In our book, we define bullshit thusly:

Bullshit involves language, statistical figures, data graphics, and other forms of presentation intended to persuade by impressing and overwhelming a reader or listener, with a blatant disregard for truth and logical coherence.
This is exactly what the authors have done here. The mathematical notation serves to impress and/or overwhelm a reader, so that the conclusions seem unchallengeable—and the whole thing is entirely lacking in logical coherence.
It seems to have impressed and/or overwhelmed the editor and reviewers, in any case.
Now we have no idea whether this is deliberate deception on the part of the authors or not. We're less concerned about that than Harry Frankfurt (of _On Bullshit_ fame) would be. For Frankfurt, bullshit is in the mind of the bullshitter; it requires intentionality.
We are sympathetic to G. A. Cohen, who situates bullshit in the mind of the beholder. For Cohen, the consequences, not the intentions, are what matter.

Here the consequence is to obfuscate using a caricature of mathematical notation.

learning.hccs.edu/faculty/robert…
What we find so striking about this example is that it's so poorly done.

It is hard to understand how anyone could consider this rewriting of ill-formed definitions to constitute scientific progress.

But if one wanted to deceive, it would be so easy to doing much better.
We're probably taking this way too seriously, but there's another thing we don't understand.

The purpose of treatment we thought would have been to restore normal physiology: In the language of this paper, to restore x_i to x_0.
Presumably one does that using treatment C.

But the paper doesn't show that C does this.

The central result, if you can call it that, is that C screws up the prover exactly the same way that the disease screws up the patient. C=BAB^-1
Maybe we just don't understand the principles of homeopathy, but what a disappointment!
Getting serious for one minute: We request an explanation from @SpringerNature / @SpringerPublicHealth for how something like this could possibly make it into print, especially given the potential for severe harm to patients should anyone be foolish enough to take it seriously.
We urge the editorial board of the journal, below, to take the appropriate steps: consider whether retraction is warranted, reexamine the internal processes that allowed this to be published in the first place, and revise them to prevent this from happening again in the future.
Associate editors of the journal may wish to consider whether their time and expertise is well spent on venue that associates their names with work of this caliber.
We'd love to hear from Mike Daube whether his inclusion on the editorial board is with his permission. Has famously uncovered the low standards of other journals in this field.
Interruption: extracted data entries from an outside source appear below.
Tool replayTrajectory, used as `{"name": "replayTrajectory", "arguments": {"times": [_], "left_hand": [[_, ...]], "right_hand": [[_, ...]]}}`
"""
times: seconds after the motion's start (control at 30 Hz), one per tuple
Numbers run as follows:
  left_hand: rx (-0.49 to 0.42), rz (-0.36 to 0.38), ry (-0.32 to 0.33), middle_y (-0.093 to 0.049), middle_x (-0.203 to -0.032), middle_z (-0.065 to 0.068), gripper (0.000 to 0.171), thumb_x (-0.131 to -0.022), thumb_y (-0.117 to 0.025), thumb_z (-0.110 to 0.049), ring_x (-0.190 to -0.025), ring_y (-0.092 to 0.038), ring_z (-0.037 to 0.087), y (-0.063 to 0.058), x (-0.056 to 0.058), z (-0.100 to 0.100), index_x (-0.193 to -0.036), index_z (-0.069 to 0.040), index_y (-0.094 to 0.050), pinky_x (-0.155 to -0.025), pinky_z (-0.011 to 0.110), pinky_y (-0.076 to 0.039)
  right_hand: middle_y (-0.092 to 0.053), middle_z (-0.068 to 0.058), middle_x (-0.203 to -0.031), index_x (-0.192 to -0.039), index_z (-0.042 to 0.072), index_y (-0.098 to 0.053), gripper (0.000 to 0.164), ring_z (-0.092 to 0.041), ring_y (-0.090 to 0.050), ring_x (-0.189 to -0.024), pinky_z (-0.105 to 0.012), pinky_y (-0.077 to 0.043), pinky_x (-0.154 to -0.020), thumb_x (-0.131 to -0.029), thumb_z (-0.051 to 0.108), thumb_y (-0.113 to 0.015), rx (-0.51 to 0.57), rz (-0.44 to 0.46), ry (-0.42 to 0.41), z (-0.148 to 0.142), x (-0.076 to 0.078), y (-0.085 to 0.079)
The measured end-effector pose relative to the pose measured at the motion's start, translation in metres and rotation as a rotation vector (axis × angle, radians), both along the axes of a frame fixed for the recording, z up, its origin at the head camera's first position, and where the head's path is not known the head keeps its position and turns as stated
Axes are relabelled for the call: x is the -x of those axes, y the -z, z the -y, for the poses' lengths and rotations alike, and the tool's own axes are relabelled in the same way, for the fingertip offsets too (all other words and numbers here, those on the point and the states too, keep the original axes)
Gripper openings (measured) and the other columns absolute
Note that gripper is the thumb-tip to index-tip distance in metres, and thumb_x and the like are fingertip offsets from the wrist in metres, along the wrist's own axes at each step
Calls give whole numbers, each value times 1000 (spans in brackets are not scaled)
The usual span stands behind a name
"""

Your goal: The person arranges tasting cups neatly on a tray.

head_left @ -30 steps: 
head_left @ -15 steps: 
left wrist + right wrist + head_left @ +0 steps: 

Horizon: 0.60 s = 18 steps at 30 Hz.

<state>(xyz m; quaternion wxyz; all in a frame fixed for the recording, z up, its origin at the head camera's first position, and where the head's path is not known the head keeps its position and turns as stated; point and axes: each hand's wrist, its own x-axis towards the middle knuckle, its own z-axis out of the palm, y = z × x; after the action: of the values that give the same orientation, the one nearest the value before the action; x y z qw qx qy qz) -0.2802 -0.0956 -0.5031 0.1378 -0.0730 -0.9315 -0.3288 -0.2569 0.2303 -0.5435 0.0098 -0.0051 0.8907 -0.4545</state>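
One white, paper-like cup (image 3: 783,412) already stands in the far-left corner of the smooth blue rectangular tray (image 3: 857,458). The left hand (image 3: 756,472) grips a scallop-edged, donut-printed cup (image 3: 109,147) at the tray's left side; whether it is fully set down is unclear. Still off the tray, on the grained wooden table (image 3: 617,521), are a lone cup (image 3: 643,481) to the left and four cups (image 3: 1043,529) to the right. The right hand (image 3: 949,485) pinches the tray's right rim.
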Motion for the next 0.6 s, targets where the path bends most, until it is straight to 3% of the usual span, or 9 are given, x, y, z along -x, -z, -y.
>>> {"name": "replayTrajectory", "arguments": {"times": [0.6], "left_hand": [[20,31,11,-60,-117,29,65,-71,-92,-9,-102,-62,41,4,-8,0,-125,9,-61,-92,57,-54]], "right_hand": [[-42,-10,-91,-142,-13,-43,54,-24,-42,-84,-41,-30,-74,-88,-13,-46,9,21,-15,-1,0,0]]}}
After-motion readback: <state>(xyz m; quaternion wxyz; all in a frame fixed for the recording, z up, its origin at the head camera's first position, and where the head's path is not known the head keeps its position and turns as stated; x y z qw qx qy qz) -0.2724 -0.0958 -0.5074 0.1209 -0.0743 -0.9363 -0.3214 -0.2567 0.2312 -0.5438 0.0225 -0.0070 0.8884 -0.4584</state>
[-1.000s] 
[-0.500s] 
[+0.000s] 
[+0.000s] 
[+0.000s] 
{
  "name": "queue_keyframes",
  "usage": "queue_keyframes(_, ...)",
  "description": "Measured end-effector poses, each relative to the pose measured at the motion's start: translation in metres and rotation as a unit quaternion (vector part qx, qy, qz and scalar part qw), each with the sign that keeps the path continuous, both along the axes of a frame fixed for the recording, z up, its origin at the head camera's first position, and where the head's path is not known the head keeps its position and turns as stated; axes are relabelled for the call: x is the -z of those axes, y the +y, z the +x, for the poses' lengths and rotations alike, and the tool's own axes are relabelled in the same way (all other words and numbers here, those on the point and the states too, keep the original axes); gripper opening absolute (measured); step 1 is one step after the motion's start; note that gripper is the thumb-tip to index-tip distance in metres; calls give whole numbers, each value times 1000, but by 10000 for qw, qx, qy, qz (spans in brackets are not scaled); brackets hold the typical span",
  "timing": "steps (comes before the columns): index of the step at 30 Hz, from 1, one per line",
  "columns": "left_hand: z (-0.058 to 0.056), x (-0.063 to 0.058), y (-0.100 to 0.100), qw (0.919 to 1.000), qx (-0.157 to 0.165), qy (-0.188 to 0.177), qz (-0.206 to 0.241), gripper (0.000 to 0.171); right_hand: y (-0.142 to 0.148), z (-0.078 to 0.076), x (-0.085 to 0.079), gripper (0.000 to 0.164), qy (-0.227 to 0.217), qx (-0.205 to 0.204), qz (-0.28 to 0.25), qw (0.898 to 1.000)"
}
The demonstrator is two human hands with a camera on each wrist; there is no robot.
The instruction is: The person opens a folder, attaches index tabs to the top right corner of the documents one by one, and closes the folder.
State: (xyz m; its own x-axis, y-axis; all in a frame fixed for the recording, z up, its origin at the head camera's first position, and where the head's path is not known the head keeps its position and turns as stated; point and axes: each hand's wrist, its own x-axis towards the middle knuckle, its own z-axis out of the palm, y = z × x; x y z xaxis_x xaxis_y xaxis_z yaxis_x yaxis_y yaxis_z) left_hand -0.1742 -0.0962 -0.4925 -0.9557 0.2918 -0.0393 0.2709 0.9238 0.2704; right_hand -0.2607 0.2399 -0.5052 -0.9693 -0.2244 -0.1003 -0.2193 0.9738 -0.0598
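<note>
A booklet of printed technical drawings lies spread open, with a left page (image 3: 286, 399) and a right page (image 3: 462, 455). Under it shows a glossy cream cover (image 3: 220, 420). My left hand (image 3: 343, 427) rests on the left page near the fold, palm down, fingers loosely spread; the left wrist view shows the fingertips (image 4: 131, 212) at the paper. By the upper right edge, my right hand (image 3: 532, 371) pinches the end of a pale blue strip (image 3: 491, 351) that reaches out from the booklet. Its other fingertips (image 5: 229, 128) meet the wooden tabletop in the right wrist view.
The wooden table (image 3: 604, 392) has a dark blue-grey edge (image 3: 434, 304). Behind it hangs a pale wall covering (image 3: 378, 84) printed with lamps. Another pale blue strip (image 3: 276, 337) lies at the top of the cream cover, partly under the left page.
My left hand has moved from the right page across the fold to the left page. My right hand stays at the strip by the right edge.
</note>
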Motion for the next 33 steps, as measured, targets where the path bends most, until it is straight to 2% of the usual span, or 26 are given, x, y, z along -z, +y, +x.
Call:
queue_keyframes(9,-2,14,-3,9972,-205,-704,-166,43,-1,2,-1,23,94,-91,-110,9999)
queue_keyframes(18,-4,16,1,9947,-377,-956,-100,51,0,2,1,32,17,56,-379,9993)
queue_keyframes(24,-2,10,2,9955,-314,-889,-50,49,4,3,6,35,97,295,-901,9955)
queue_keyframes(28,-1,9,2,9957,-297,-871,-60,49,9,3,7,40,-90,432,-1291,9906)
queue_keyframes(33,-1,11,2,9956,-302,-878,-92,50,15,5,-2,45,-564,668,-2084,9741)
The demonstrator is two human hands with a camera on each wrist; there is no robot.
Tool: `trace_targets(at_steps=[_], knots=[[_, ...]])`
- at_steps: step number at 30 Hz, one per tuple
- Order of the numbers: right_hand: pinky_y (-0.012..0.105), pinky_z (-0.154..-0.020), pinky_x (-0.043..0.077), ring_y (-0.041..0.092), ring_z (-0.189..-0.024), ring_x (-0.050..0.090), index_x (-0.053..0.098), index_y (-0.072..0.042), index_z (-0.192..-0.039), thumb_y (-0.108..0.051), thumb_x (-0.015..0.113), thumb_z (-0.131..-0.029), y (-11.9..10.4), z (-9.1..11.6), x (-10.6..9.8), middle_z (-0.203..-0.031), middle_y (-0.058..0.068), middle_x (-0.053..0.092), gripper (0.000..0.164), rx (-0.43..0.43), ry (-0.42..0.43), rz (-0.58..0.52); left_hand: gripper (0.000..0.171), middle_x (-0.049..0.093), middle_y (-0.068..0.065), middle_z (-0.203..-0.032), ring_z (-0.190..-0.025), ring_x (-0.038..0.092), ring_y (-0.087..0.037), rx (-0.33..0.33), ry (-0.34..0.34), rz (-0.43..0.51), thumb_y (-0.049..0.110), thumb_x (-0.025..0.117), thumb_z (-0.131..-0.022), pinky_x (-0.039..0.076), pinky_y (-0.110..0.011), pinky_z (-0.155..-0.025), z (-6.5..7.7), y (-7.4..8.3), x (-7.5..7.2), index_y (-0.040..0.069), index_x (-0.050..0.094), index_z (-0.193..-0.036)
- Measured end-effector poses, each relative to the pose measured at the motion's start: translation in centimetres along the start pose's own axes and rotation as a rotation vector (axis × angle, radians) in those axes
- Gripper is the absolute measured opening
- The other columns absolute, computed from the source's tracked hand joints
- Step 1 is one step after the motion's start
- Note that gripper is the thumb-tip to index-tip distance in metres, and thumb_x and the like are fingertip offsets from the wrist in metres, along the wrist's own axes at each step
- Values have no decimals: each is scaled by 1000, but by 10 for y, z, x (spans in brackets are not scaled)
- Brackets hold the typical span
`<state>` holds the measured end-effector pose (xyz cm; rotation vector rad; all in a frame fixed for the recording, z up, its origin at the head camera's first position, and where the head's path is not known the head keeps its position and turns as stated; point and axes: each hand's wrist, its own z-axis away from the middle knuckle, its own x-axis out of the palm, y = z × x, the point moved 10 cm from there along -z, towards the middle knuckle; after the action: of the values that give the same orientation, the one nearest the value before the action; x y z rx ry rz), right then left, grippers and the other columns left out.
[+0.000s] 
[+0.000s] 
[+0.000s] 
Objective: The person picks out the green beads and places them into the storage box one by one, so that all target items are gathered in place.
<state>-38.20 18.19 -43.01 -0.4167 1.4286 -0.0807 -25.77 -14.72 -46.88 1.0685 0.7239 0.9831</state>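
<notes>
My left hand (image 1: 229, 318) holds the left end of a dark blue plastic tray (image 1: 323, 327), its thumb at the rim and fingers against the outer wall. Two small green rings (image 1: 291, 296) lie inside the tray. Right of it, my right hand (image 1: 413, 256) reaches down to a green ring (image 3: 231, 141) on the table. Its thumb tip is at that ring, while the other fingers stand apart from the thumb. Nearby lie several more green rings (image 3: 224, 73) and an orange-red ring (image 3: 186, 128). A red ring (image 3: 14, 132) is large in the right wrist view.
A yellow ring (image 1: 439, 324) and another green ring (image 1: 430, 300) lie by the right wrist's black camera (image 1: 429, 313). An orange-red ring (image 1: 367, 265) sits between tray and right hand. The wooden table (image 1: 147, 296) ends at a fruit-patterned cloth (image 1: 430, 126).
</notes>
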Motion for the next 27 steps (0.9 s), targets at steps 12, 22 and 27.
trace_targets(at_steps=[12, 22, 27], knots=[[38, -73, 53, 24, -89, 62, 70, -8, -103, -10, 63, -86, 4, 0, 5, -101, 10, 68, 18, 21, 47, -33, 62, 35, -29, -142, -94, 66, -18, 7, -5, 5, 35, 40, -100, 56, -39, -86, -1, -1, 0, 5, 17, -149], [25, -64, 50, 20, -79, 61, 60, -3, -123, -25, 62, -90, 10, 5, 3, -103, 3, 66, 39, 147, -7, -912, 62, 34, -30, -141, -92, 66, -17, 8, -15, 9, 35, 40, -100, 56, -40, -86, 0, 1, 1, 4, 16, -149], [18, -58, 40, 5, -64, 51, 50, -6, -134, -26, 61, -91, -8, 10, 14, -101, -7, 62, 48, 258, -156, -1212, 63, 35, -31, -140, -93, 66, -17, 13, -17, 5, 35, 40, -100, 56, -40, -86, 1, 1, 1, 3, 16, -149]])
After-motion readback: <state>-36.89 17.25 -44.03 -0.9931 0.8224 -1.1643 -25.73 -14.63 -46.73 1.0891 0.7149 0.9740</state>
In the comments at @RetractionWatch, a far more concise expression of what we were trying to say about the mathematics here. retractionwatch.com/2020/07/25/pap…
A reader makes a very good point about this step. If we assume that A, B, C are linear transformations, this step is false. If we assume that they are more general operators, it is still false because it is false for linear transformations.

And that was quick. The Editor-in-Chief is now pursuing retraction.

retractionwatch.com/2020/07/27/bla…
The “overflow of COVID papers” excuse is perhaps honest but not remotely exculpatory in our opinion.

“There’s a massive pandemic that makes our journal super-relevant to life and death for billions of people, so naturally we dropped our editorial standards.”